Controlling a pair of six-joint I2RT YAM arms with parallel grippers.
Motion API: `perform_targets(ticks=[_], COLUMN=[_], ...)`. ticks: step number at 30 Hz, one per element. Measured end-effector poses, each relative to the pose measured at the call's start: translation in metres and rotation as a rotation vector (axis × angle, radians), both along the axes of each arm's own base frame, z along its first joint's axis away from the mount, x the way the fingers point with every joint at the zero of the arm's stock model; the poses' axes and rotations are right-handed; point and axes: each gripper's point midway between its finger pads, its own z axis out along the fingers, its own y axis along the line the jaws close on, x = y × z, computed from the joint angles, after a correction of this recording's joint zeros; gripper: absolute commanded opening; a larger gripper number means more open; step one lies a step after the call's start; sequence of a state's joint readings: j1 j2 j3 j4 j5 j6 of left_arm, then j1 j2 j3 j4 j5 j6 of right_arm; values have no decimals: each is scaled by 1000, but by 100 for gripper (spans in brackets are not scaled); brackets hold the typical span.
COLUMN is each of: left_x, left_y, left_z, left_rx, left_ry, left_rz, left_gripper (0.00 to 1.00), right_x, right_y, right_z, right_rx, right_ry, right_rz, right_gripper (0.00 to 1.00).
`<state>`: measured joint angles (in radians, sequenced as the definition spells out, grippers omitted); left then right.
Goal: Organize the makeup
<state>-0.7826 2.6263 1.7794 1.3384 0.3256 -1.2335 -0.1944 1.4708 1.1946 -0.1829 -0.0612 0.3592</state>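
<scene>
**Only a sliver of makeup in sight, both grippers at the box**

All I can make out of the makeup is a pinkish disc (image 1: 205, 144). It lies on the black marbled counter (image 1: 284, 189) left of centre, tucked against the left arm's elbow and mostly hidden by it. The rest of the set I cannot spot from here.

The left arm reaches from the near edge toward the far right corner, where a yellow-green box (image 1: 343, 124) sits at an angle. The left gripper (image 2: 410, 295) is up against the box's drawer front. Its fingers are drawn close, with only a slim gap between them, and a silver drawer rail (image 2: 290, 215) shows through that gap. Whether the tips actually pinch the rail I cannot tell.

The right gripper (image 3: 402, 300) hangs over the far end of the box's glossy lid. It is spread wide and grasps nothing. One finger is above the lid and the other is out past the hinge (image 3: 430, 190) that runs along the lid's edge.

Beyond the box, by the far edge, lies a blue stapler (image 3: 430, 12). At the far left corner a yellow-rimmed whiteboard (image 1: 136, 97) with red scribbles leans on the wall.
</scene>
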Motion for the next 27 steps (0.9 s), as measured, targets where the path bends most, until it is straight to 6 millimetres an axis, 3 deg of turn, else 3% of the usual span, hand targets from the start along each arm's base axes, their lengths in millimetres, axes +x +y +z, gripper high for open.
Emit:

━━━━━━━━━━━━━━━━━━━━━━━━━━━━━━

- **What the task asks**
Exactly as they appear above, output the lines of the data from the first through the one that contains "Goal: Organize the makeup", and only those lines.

- **Solved exercise**
Controlling a pair of six-joint I2RT YAM arms with parallel grippers.
Motion API: `perform_targets(ticks=[_], COLUMN=[_], ...)`. ticks: step number at 30 Hz, one per element. Measured end-effector poses, each relative to the pose measured at the call's start: translation in metres and rotation as a rotation vector (axis × angle, radians), both along the axes of each arm's own base frame, z along its first joint's axis away from the mount, x the way the fingers point with every joint at the zero of the arm's stock model; the poses' axes and rotations are right-handed; point and axes: each gripper's point midway between its finger pads, its own z axis out along the fingers, its own y axis along the line the jaws close on, x = y × z, computed from the joint angles, after a correction of this recording's joint zeros; gripper: absolute commanded opening; a larger gripper number means more open; step one lies a step after the call's start; sequence of a state's joint readings: j1 j2 j3 j4 j5 j6 of left_arm, then j1 j2 j3 j4 j5 j6 of right_arm; values have no decimals: each is scaled by 1000, but by 100 for gripper (spans in brackets are not scaled); brackets hold the typical span.
COLUMN is each of: left_x, left_y, left_z, left_rx, left_ry, left_rz, left_gripper (0.00 to 1.00), right_x, right_y, right_z, right_rx, right_ry, right_rz, right_gripper (0.00 to 1.00).
`<state>`: measured joint angles (in radians, sequenced as the definition spells out, grippers omitted); left then right.
Goal: Organize the makeup

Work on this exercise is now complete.